You are correct that such a script results in the same input to sed, but 
the original example using just -e a\ is identical in 
behavior. Please quit spreading misinformation.


--
Eric Blake, Principal Software Engineer
Red Hat, Inc.   +1-919-301-3266
Virtualization:  qemu.org | libvirt.org



Re: [1003.1(2008)/Issue 7 0000262]: sed with multiple -e options

2018-08-07 Thread Eric Blake

On 08/07/2018 10:18 AM, Joerg Schilling wrote:

Stephane Chazelas  wrote:


2018-08-07 15:46:33 +0100, Stephane Chazelas:
[...]

- or a variant thereof that covers historical implementations,
   that is same as above except that a fragment can't end in a
   backslash.

[...]

Correction: can't end in *an unescaped* backslash.

sed -e 'w file\\' -e q

(write to a file called file\) should still be OK.
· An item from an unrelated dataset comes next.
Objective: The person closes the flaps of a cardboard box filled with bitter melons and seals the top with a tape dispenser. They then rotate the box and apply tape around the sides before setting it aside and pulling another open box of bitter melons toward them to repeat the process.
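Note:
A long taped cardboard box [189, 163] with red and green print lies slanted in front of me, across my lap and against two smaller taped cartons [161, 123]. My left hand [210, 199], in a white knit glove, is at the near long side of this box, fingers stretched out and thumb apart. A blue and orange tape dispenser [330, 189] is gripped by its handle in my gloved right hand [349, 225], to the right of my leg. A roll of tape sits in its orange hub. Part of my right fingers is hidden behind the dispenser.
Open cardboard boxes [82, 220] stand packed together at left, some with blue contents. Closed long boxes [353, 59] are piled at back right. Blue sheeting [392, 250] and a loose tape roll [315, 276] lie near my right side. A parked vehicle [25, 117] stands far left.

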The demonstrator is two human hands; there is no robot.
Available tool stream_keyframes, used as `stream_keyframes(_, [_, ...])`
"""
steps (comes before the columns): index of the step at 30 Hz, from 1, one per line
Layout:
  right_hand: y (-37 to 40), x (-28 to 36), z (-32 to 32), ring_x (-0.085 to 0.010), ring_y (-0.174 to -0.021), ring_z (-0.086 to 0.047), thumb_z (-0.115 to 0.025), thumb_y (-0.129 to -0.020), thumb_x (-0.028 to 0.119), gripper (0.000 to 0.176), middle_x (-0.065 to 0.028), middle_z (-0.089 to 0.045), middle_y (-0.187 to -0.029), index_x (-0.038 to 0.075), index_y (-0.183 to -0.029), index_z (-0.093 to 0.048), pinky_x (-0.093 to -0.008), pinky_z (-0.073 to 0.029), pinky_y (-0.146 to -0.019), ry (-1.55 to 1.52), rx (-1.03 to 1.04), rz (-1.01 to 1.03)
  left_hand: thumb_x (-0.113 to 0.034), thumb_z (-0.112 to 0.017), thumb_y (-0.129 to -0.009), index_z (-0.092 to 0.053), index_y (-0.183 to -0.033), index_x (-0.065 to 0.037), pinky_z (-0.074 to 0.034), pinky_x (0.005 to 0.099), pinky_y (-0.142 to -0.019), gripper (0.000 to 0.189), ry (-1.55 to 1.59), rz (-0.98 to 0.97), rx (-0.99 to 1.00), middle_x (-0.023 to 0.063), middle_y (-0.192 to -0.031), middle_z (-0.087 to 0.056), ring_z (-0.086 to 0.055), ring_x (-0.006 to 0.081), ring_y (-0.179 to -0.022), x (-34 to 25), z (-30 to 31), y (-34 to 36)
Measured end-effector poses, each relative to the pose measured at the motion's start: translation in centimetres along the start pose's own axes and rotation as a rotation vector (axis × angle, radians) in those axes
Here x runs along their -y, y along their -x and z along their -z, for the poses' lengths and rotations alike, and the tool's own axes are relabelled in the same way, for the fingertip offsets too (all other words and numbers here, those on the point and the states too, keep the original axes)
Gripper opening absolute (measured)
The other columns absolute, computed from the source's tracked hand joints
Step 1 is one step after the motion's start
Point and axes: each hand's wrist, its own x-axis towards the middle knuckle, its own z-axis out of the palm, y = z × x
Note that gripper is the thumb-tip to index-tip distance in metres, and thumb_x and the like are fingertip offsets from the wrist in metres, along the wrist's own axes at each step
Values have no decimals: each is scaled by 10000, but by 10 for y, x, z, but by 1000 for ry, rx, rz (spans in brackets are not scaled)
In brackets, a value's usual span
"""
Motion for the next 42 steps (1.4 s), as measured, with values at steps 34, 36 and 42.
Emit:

OK, but please note that strings that end in an unescaped backslash are
uspecified at shell level already, so it is unspecified how the sed command is
called (unlesss you use execl()).


Huh? In shell, '\' with single-quoting is well-specified as a single 
backslash ('\\' is well-specified as two backslashes). And there is no 
way to write a double-quoted string that ends in an unescaped backslash, 
since both "\\" and "\"" are well-defined.  (It is possible to write a 
construct that results in an unterminated string starting with a double 
quote, such as:

eval echo '"'
but such constructs are already problematic for not having a terminating 
", rather than for ending in an unescaped backslash.)


--
Eric Blake, Principal Software Engineer
Red Hat, Inc.   +1-919-301-3266
Virtualization:  qemu.org | libvirt.org



Re: perror() changes the orientation of stderr to byte-oriented mode if stderr is not oriented yet.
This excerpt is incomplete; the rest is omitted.